▸ Instructions for the task:
Your answer must be the full listing below, repeated exactly.

▸ Data shown:
§ §

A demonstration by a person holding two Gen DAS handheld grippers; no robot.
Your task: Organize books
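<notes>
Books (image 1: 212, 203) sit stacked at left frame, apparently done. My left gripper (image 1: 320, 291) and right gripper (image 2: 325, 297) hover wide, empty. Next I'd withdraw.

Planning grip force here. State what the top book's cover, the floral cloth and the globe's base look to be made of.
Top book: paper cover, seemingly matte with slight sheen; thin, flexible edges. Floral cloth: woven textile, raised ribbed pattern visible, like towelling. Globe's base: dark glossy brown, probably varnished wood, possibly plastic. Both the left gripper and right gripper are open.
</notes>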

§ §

▸ Solution to this task:
A demonstration by a person holding two Gen DAS handheld grippers; no robot.
Your task: Organize books
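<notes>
Books (image 1: 212, 203) sit stacked at left frame, apparently done. My left gripper (image 1: 320, 291) and right gripper (image 2: 325, 297) hover wide, empty. Next I'd withdraw.

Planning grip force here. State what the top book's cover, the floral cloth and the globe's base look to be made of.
Top book: paper cover, seemingly matte with slight sheen; thin, flexible edges. Floral cloth: woven textile, raised ribbed pattern visible, like towelling. Globe's base: dark glossy brown, probably varnished wood, possibly plastic. Both the left gripper and right gripper are open.
</notes>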

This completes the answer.